We have one Key Performance Indicator and one alone: to go beyond the rhetoric and take concrete measures to improve the lives of our people and provide them with a better future. If we fail in that objective, then little that happens here has any real meaning beyond this room.

Fiji’s vision for the PIDF – which I first enunciated last year – is equally simple: We don’t need expensive outside solutions in our quest for Green/Blue economies, in which our resources on land and our resources at sea are protected and sustained. We need an affordable, achievable and practical Pacific development model that not only serves our needs today but leaves our precious surroundings in a better state than we inherited for our children and future generations.

We don’t need big budgets and a bloated bureaucracy. We need big ideas to move our region forward and big arms and big hearts to deliver them. We need to be smarter and more imaginative, more open to new ideas, embrace solutions that are holistic and inclusive and that tap the common sense and problem-solving skills of our people.

We need Pacific solutions, by Pacific islanders for Pacific Islanders, forged in conjunction with our development partners but with genuine consultation. Working together hand-in-hand in The Pacific Way. Consensus. Inclusion.

Of course, we can only work within the realms of the possible. And I want to again stress our collective disappointment and dismay at the failure of the international community to address the challenges that confront us as Pacific islanders because of climate change.

The rising sea levels caused by global warming threaten the very existence of some of our neighbours – Kiribati, Tuvalu and the Marshall Islands – and are already swamping the coastal areas of many Pacific nations, including Fiji.

Yet if anything, the collective will of the global community to adequately address this crisis is receding. This is certainly the case in our own region, where the election of the new government in Australia last September has seen a distinct change of rhetoric about cutting carbon emissions.

I appeal to Australia and other countries not to behave selfishly over the catastrophic prospect facing Small Island Developing States. History will judge you harshly if you abandon us to our apparent fate of sinking below the waves because you don’t want to make the necessary adjustment to your domestic policies.

Excellencies, Ladies and Gentlemen, on a more positive note, it is now my pleasure to give you a progress report on what has happened since we gathered here for the first Summit last August.
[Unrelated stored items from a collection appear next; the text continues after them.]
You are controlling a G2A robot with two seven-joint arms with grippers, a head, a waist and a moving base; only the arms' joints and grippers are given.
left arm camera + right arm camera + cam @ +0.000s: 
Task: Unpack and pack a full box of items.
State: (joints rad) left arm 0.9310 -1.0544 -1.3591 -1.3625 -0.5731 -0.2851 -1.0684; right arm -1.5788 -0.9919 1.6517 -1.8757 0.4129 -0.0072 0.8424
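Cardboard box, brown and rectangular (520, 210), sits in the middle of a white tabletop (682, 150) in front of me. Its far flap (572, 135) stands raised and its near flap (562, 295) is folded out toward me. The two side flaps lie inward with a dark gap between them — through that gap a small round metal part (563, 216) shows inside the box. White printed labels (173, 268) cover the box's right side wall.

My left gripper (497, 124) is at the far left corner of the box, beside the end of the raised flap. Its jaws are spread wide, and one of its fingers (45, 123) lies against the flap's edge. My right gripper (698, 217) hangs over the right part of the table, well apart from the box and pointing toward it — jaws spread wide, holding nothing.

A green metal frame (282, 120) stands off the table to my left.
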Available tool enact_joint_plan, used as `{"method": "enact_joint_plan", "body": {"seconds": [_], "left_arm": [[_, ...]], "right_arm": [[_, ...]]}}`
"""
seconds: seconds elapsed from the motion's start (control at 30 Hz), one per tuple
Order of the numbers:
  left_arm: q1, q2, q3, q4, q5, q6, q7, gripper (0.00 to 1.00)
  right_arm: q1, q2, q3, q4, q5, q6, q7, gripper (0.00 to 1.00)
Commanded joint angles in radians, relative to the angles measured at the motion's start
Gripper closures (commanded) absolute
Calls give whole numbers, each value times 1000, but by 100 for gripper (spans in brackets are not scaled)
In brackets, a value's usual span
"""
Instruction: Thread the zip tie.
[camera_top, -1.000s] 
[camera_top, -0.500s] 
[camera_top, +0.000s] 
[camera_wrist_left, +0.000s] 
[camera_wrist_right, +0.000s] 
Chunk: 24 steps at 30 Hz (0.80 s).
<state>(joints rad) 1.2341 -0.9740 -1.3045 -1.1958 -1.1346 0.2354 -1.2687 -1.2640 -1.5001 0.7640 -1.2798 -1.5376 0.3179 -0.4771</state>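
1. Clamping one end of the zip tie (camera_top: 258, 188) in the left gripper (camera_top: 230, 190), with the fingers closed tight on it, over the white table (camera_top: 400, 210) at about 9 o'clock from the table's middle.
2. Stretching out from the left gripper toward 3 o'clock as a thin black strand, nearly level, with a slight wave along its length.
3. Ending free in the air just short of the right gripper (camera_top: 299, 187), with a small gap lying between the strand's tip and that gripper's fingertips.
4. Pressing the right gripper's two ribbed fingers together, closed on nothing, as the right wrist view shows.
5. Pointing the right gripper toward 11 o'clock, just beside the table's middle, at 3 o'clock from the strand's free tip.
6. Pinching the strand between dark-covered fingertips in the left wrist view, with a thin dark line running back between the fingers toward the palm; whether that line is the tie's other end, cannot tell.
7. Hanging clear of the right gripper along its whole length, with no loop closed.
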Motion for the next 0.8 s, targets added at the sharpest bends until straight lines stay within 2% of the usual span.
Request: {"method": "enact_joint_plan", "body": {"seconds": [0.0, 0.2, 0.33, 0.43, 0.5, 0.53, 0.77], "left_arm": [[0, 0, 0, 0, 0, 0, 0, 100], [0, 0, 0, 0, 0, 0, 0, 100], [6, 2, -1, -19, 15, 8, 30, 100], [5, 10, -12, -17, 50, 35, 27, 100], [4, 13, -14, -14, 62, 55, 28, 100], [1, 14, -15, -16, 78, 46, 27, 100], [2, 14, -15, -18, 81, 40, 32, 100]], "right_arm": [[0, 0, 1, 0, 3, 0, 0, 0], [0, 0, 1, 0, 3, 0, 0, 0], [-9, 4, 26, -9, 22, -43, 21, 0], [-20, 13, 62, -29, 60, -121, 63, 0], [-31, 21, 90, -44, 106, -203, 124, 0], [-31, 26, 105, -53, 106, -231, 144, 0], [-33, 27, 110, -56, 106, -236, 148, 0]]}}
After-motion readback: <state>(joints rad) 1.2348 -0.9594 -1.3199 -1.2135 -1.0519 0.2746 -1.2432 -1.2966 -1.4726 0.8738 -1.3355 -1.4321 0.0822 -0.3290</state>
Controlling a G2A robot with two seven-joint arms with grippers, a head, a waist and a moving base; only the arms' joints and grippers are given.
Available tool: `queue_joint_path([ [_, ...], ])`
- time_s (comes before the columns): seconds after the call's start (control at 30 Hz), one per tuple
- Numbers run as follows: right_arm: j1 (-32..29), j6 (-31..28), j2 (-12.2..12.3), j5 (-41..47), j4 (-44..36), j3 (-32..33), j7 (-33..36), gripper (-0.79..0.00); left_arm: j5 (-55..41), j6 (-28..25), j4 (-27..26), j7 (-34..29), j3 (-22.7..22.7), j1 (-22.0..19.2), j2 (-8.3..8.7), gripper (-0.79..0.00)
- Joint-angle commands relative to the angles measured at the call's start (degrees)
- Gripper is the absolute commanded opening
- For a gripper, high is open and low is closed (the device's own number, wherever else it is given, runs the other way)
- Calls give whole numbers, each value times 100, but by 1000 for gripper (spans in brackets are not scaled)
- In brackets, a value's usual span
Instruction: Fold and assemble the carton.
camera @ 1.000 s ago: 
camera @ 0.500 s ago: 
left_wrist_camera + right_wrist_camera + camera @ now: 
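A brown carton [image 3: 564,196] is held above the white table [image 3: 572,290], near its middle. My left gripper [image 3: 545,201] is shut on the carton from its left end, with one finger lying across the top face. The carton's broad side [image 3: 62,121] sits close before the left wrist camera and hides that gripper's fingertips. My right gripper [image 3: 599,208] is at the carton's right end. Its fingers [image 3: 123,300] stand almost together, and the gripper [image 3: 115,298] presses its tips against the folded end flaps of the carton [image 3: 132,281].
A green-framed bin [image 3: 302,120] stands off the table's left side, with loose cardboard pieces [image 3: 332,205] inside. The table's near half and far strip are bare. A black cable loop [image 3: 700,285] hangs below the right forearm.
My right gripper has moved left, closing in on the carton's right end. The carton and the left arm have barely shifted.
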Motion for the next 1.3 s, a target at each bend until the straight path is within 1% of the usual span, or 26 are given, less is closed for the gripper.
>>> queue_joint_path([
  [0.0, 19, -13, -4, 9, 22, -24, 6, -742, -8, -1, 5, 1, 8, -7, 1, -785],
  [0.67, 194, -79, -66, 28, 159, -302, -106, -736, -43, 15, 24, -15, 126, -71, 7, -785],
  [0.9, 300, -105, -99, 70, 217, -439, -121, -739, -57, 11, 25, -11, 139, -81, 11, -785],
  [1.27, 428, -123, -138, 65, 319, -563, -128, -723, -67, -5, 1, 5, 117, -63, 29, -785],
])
And I say pleasure because I think we all have cause to be delighted by the strides we have made in building the PIDF virtually from scratch in just ten short months.

First, we have a new home – the Secretariat building provided by Fiji in Suva, which started out as a rather faded former colonial residence but which we renovated and transformed into an attractive and serviceable headquarters.

Second, we have an Interim Secretary General – Mr Feleti Penitala Teo of Tuvalu, a former Secretary General of the Pacific Islands Forum and one of the region’s most senior and experienced public servants.

We have also established a proper governance structure for the organisation. This includes a Senior Officials Committee under the chairmanship of the Ambassador of the Federated States of Micronesia, His Excellency Gerson Jackson, whose job is to oversee the work of the Secretariat. And we have a Governing Council under my chairmanship to provide strategic guidance when this Summit is not in Session.

This Council had its first meeting yesterday and we made a number of major decisions. We approved a work program and budget for the PIDF and approved its new strategic focus and transitional governance structure. And we agreed on the terms of reference to begin preparing an agreement for the long-term institutional arrangements for the PIDF.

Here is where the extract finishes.